Task instructions - Set every line of the data down again exactly, and keep the pictures out.
---
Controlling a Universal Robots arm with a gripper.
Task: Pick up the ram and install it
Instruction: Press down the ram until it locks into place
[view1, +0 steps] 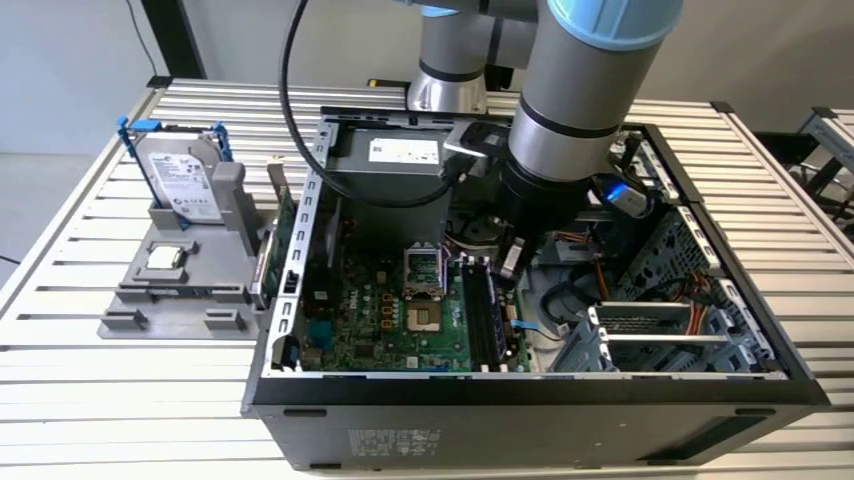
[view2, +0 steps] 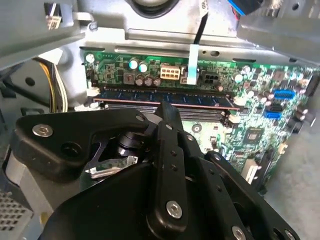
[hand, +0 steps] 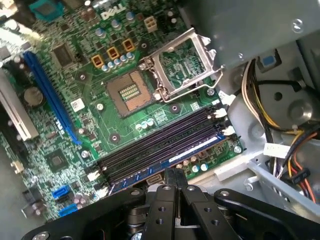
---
Written reply -
Controlling a Universal Robots arm with a gripper.
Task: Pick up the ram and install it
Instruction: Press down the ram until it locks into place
[view1, +0 steps] 
[view2, +0 steps] 
[hand, +0 steps] 

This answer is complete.